Only lines, not pictures: please repeat exactly the lines from the one with "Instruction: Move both" through the end of the listing.

◆ **Data excerpt**
■ ■ ■ ■ ■
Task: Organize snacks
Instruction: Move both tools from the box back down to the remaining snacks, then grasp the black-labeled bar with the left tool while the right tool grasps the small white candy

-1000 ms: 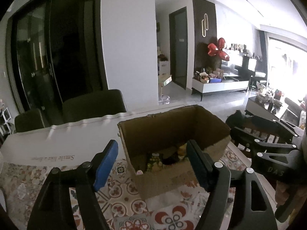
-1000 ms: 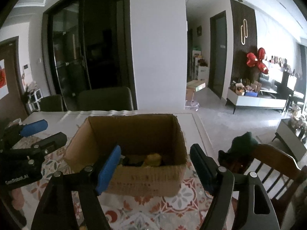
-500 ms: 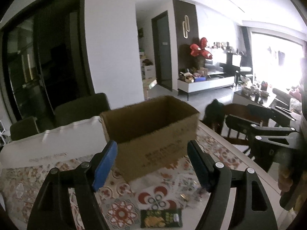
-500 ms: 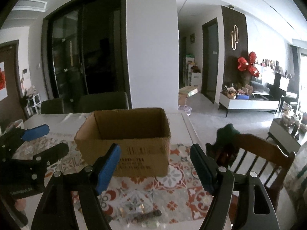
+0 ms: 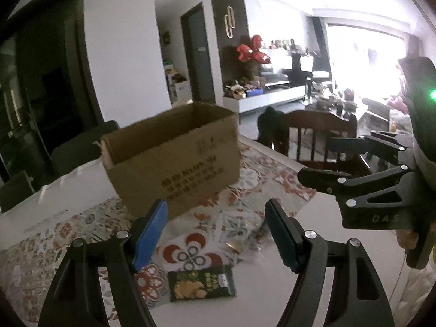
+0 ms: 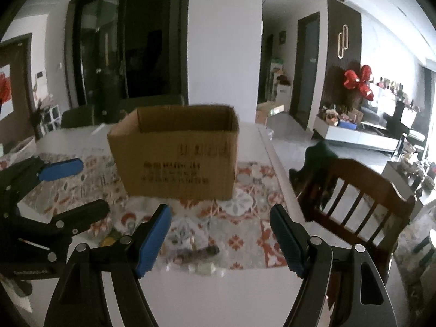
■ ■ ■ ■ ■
◆ **Response to this task**
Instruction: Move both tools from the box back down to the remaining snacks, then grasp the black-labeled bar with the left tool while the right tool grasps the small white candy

-1000 ms: 
-1000 ms: 
-500 ms: 
-500 ms: 
+0 ms: 
+0 ms: 

This exercise is done.